§ **Your assignment**: Should the word "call" occur in a line of the records, copy that line.

[Start of section]

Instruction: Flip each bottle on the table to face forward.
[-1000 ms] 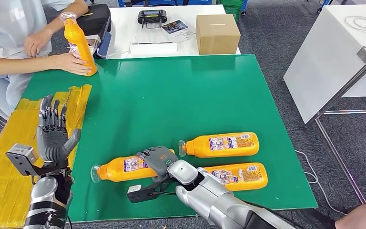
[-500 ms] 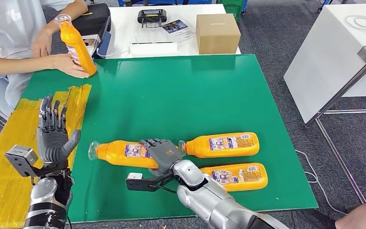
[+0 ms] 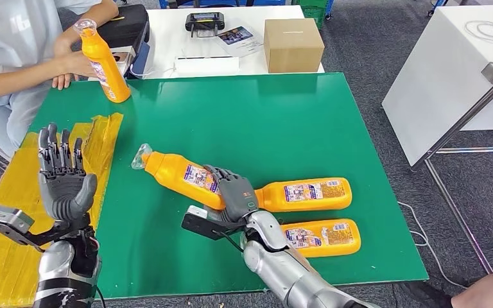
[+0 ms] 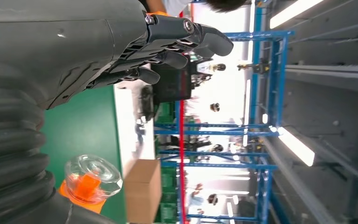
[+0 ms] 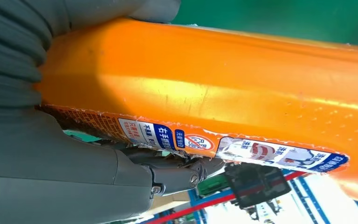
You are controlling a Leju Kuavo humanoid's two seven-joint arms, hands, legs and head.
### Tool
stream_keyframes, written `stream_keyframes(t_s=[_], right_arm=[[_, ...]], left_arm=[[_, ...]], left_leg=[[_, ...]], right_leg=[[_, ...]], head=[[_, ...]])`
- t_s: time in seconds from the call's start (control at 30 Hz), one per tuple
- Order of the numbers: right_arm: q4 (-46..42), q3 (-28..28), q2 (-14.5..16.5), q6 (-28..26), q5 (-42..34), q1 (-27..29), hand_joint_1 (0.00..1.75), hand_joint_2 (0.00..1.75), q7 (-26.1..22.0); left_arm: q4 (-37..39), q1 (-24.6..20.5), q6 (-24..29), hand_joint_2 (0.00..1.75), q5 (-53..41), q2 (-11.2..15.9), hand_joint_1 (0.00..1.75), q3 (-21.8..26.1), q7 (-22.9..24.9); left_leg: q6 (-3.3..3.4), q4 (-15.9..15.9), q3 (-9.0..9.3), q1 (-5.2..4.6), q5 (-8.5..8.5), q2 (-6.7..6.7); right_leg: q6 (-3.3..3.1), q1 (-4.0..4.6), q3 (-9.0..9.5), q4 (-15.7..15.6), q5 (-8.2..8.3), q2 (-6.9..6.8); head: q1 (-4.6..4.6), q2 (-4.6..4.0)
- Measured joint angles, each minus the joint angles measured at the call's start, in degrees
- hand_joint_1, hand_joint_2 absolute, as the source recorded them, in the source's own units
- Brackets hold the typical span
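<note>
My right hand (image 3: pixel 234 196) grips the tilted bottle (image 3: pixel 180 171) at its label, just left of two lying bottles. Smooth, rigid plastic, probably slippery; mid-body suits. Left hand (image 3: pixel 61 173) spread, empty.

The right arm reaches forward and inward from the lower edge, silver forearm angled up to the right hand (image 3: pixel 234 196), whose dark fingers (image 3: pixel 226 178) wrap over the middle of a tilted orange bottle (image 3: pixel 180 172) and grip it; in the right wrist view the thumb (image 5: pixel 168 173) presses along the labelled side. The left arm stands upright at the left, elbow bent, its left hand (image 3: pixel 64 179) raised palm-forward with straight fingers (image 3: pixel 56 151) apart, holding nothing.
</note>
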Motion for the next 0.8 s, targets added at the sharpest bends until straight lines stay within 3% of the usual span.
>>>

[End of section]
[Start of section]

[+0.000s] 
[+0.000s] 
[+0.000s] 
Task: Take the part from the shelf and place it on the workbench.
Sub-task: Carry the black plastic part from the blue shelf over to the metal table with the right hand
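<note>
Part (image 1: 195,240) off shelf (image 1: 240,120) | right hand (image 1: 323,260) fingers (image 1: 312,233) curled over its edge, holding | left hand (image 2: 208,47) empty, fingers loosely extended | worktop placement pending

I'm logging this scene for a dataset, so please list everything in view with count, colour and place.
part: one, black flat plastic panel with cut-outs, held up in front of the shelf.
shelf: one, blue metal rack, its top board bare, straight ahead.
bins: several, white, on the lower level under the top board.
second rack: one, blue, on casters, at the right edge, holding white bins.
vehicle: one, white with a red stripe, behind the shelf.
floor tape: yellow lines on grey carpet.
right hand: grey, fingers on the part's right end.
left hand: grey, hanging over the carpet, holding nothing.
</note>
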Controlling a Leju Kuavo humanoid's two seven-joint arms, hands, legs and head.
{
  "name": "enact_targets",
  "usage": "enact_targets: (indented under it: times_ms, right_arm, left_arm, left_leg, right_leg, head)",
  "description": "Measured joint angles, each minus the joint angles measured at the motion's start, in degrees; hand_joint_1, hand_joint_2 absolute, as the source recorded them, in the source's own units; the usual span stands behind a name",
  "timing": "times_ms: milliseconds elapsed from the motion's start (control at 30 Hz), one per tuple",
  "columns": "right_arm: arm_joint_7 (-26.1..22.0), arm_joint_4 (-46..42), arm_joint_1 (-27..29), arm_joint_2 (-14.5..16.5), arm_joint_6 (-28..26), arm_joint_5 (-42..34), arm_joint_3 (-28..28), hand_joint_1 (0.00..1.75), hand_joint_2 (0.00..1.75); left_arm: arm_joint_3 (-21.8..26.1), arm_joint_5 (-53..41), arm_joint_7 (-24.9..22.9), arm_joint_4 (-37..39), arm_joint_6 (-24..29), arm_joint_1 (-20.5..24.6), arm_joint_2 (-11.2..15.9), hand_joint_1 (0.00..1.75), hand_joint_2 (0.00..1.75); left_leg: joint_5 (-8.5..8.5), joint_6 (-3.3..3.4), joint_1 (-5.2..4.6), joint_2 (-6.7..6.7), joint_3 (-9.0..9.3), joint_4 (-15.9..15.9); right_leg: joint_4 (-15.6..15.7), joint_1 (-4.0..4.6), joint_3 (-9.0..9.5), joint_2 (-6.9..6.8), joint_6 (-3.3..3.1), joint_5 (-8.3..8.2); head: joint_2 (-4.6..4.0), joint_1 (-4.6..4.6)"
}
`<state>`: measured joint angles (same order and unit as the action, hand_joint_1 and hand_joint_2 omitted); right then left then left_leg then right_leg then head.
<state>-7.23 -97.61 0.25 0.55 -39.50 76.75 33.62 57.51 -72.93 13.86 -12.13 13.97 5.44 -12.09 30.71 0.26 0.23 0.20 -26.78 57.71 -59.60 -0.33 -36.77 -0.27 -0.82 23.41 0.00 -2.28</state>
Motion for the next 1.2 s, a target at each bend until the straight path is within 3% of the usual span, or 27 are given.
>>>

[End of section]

§ **Exercise response**:
- t_s: time in seconds from the call's start (control at 30 Hz), one per tuple
- Measured joint angles, each minus the joint angles measured at the call's start, in degrees

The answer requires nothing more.